Governance Models
Who Controls Rural Health Systems
Who Controls Rural Health Systems#
Technology and capital alone cannot transform rural health. Inverse hub (14A), AI services (14B), local workforce (14C), service centers (14D), sovereign investment (14E) provide infrastructure. But governance determines whether transformation serves communities or extracts from them. Who makes decisions? Who captures value? Who bears accountability when things fail?
Rural communities experienced governance misalignment for decades. Hospital systems acquire local facilities, close service lines not meeting corporate returns. Investor-owned chains extract revenue while deferring maintenance. Government programs impose reporting without resources. Communities have responsibility for health outcomes without authority over systems producing them.
Alternative architecture requires governance designed for rural sustainability rather than urban scale economics. This examines four models aligning control, benefit, accountability: rural commons, agricultural health cooperative, distributed campus, innovation zone. Analysis draws from existing examples where community governance succeeded and failures illuminating what design must avoid.

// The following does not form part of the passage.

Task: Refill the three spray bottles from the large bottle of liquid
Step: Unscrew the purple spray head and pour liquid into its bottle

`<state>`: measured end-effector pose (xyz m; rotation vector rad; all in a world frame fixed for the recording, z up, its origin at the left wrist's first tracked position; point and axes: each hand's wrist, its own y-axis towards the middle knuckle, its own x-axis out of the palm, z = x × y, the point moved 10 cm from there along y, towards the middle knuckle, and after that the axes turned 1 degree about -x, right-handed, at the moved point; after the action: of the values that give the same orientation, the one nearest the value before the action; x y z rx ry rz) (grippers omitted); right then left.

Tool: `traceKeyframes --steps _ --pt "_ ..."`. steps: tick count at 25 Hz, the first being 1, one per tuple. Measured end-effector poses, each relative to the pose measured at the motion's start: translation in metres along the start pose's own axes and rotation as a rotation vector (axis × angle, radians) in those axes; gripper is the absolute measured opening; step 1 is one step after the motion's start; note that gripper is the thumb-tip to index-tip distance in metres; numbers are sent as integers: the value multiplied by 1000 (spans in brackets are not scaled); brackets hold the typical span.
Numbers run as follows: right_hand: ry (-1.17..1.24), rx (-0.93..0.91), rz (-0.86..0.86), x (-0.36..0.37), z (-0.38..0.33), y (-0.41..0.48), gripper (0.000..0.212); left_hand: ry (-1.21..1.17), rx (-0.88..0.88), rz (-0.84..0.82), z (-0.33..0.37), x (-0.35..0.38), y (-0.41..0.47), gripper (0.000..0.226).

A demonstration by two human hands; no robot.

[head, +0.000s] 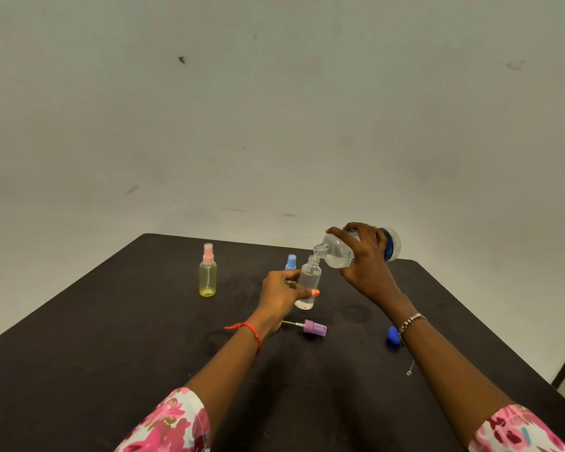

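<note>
The left hand (281, 293) grips the small clear uncapped spray bottle (310, 278). The right hand (364, 259) holds the large clear plastic bottle (336, 254), tilted in from two o'clock. I'd line the necks up and pour slowly.

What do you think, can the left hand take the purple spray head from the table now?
Probably not yet. The left hand holds the clear bottle under the tilted large bottle in the right hand. The purple spray head lies near it, nothing between; only the full grip hinders.
</note>
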<state>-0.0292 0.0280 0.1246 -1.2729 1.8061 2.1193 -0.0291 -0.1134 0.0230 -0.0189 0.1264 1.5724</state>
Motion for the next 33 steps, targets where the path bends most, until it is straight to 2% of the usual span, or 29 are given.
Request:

The Current Governance Failure#
Health system acquisition extracts: RAND found rural hospitals joining health systems experienced reduced access vs independent hospitals. Affiliated hospitals reduced services, closed units, eliminated programs not contributing to system-wide performance. System executives have fiduciary obligations to optimize system performance, not sustain unprofitable rural facilities. When system strategy conflicts with local need, system strategy wins.
Investor ownership prioritizes extraction: PE-owned facilities maximize cash flow for investors by reducing staffing, deferring maintenance, and eliminating unprofitable community benefit services. Ownership structure explicitly prioritizes financial return over community service.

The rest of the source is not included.